The data ::
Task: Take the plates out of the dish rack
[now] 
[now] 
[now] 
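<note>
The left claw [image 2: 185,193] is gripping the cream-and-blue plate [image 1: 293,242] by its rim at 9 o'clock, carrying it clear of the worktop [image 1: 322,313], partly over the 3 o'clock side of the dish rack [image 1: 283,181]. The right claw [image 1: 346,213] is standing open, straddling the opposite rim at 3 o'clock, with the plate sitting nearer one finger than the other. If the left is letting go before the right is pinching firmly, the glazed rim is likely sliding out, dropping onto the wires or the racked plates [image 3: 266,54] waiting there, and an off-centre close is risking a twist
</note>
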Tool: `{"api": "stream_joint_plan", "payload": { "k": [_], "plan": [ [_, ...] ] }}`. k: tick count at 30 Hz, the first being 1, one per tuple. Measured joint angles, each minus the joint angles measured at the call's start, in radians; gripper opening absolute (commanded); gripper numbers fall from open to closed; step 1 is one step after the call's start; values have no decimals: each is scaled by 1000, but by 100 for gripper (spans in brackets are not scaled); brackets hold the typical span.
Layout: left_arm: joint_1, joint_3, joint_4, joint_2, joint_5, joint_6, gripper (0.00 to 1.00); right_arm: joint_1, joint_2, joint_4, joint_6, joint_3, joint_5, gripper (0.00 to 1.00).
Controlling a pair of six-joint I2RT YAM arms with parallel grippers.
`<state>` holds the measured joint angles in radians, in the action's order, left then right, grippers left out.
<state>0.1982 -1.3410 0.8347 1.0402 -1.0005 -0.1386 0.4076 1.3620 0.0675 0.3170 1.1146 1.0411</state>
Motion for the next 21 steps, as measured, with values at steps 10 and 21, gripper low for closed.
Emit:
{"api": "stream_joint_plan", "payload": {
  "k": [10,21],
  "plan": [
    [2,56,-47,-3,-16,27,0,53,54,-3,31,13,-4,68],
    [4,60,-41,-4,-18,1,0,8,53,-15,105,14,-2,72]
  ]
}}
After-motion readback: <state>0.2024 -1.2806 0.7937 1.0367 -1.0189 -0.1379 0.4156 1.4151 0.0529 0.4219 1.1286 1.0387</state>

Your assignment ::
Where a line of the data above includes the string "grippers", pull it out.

Exercise response ::
Controlling a pair of six-joint I2RT YAM arms with parallel grippers.
`<state>` holds the measured joint angles in radians, in the action's order, left then right, grippers left out.

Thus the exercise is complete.